The second output element located on the output gear 40, namely the opening element 60, is arranged opposite the closing element 50 in a second, axially offset rotational plane in the lock, which are to be called analogous to "opening plane". The axial offset between the closing plane and opening plane can best be seen from FIG. 2 on the basis of the pawl 20. While the pawl locking point 21 is arranged in the closing plane of the rotary latch 10, its release finger 23 is axially offset and lies in the opening plane in which the opening element 60 is located. The opening element 60 in the present case consists of a slide which is accommodated in a channel 35 best seen in FIG. 2 and guided longitudinally therein. This guide channel 35 extends in the present case substantially diametrically in the second disc 42, which should therefore be called "slide disk". The slider 60 is under the action of a recognizable in Fig. 2 spring 62, which tends to push the slider end 61 on the outline 36 of the slide disc 42, as can be seen from Fig. 5a. Then the extended position of the slider end 61 marked by the auxiliary line 61.1 is present.
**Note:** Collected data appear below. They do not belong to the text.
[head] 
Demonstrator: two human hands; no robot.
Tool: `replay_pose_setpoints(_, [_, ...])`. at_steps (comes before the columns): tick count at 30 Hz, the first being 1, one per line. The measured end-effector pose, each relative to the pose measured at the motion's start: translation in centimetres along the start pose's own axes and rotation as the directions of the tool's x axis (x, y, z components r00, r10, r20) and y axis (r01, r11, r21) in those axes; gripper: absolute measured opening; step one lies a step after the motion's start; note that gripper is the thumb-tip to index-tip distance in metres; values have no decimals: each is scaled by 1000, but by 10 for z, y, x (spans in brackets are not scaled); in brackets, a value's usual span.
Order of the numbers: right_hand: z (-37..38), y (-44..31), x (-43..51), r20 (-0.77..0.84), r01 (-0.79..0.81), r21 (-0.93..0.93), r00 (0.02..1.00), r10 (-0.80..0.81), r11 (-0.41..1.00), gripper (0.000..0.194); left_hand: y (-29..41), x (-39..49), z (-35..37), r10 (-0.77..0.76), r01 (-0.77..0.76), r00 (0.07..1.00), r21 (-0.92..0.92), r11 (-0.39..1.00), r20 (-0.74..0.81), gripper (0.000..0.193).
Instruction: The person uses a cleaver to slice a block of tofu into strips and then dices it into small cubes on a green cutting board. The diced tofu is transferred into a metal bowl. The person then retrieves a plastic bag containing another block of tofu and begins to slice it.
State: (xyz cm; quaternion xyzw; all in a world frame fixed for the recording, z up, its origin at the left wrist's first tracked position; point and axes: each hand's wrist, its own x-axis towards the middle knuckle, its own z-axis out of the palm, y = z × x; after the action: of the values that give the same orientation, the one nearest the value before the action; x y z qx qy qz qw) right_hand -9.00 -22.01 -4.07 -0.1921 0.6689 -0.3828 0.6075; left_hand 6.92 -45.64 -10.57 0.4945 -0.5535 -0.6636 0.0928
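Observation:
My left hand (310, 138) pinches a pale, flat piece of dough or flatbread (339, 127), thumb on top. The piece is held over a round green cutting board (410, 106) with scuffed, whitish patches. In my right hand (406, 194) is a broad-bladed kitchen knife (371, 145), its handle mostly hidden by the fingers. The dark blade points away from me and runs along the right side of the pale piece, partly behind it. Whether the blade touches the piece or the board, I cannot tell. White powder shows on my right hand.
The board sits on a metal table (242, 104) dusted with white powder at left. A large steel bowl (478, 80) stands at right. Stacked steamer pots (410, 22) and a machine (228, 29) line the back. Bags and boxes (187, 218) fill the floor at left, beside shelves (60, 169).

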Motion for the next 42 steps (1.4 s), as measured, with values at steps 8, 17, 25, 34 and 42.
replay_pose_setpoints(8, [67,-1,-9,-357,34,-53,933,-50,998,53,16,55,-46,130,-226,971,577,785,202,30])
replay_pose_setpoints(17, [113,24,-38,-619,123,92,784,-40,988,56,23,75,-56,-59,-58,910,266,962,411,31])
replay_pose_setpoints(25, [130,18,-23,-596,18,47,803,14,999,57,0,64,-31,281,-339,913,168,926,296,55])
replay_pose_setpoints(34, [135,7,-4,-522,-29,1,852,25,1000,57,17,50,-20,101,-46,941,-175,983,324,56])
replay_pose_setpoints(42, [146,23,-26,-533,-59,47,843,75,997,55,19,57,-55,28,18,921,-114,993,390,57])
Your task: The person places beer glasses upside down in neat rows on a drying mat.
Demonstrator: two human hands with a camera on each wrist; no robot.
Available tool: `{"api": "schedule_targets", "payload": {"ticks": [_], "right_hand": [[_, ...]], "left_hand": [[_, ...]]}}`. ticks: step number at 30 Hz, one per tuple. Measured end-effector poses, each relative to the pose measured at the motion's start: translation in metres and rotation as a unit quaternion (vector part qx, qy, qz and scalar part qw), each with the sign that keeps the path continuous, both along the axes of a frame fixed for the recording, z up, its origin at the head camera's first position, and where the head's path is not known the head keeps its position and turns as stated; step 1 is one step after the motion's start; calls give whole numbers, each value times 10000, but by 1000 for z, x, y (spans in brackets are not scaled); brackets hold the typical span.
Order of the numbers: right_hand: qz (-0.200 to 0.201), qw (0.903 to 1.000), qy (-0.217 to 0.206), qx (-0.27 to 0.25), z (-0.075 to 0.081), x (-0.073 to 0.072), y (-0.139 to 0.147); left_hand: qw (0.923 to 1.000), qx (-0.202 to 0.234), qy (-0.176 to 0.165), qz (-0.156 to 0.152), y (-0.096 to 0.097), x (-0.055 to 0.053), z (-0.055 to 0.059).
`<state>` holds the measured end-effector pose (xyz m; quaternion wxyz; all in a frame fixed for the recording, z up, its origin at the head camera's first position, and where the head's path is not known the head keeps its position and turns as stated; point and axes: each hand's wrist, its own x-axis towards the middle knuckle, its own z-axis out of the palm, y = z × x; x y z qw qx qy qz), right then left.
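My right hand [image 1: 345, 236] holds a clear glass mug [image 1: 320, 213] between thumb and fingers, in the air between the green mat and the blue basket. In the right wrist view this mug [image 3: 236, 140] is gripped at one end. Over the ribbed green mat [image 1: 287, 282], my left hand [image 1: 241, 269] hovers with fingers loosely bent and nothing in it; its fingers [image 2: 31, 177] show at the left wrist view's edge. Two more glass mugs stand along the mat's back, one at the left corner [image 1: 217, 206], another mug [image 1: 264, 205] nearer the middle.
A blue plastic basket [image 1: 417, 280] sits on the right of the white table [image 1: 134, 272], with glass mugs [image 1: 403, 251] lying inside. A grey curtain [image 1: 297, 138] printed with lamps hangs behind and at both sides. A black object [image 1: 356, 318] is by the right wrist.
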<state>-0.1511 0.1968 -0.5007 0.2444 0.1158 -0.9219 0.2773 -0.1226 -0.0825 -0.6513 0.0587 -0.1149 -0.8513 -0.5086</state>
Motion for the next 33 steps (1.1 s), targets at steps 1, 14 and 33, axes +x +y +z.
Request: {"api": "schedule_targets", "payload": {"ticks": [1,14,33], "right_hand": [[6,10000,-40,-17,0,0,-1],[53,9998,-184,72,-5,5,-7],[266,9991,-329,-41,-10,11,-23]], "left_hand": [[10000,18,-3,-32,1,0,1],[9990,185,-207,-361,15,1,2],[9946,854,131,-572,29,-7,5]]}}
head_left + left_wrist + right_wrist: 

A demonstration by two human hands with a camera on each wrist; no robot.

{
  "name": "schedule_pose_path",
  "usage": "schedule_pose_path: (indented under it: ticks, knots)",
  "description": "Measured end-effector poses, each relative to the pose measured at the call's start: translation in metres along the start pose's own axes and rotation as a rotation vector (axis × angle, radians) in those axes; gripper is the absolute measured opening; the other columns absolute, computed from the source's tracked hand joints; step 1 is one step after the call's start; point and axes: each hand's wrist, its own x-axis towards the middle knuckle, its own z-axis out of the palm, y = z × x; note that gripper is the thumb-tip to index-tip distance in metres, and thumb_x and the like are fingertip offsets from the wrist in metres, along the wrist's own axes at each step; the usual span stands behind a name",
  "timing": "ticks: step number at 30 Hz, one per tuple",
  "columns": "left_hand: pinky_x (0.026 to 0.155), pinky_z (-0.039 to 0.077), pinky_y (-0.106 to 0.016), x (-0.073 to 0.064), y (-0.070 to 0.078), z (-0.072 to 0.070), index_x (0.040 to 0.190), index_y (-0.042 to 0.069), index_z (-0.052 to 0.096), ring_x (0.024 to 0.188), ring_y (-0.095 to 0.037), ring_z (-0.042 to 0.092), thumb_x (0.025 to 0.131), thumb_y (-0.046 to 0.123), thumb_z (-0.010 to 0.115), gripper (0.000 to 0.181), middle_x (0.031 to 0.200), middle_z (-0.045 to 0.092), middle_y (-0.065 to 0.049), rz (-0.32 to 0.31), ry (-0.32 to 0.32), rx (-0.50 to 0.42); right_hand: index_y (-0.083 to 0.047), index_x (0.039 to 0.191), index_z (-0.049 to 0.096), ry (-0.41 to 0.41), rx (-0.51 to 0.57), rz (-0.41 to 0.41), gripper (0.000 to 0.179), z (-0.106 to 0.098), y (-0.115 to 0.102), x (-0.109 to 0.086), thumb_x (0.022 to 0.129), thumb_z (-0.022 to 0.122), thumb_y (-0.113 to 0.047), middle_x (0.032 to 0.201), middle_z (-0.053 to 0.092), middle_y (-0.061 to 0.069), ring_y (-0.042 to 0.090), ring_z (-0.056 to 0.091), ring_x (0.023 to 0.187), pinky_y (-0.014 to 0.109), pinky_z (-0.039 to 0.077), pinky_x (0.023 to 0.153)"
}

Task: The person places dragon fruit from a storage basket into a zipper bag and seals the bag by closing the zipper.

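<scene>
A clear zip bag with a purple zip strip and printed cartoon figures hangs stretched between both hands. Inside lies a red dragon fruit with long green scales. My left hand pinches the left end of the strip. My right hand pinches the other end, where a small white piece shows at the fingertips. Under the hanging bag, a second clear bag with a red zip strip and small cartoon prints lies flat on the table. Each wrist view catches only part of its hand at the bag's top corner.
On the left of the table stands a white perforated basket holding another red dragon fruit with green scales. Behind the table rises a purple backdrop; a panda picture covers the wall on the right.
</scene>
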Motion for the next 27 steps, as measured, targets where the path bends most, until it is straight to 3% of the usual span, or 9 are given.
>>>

In the open end position 40.1 of the driven gear of Fig. 1a and 4b, the slider end 61 is in alignment with the release finger 23 of the pawl 20. The release finger 23 then exerts a pressure on the slider 60, whereby the slider 60 in his by the Auxiliary line 61.2 illustrated Eindrückposition is pressed. In the above-described motor rotation 44 of the output gear 40, the slider end 61 leaves the release finger 23, which can then be supported on the mentioned outline contour 36 of the slide disc 42, namely on the designated in Fig. 2 with 37 support zone 37. The in Fig. 2 Recognizable spring 62 generates a spring force, which is illustrated by the force arrow 63 in FIG. 5a, which pushes the slider 60 back into its extended position 61.1. By end stops not shown in more detail protrudes the slider end 61 in its extended position 61.1 by a defined piece.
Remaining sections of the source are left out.